Work to be completed - From the entries that follow, extract each line holding the string "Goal".

+ + + +

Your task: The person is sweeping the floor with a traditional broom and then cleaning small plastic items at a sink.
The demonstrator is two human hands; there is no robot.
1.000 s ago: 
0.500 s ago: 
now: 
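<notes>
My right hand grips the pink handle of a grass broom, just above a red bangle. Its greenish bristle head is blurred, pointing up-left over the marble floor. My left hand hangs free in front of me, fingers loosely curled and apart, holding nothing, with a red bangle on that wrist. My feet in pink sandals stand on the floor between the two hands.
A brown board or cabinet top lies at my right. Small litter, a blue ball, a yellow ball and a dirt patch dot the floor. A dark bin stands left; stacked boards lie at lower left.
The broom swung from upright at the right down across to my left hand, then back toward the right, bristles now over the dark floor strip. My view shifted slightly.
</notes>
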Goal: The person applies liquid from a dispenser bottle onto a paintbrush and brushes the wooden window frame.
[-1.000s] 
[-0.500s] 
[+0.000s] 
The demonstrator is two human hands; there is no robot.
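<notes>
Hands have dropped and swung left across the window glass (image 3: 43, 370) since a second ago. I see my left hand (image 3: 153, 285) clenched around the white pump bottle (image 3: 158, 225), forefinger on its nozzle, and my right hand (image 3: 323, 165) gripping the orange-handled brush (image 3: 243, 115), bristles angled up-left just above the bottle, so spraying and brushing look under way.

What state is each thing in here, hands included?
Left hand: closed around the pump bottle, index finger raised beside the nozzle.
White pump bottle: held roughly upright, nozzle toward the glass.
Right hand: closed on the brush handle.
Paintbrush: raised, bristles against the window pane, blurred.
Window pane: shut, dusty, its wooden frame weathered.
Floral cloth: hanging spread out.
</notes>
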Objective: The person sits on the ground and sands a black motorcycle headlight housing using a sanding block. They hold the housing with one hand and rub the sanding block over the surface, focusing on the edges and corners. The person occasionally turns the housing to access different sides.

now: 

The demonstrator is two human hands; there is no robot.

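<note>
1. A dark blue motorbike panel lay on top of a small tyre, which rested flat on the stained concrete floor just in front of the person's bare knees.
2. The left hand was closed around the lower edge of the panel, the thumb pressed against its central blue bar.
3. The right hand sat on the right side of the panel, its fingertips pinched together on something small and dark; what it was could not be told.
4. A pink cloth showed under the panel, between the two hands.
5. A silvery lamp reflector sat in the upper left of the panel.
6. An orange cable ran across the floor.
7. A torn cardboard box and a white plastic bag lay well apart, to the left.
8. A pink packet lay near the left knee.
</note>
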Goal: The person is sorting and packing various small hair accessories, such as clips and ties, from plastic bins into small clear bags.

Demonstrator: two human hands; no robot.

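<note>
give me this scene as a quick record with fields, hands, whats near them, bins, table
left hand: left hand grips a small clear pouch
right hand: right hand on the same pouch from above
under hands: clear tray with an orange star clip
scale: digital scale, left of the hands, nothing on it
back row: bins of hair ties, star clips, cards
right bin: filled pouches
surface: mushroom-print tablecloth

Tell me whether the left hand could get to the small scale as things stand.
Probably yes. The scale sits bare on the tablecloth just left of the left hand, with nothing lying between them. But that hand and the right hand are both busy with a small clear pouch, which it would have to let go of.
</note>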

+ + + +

The answer -
Goal: The person applies liquid from a dispenser bottle onto a paintbrush and brushes the wooden window frame.
Goal: The person is sorting and packing various small hair accessories, such as clips and ties, from plastic bins into small clear bags.

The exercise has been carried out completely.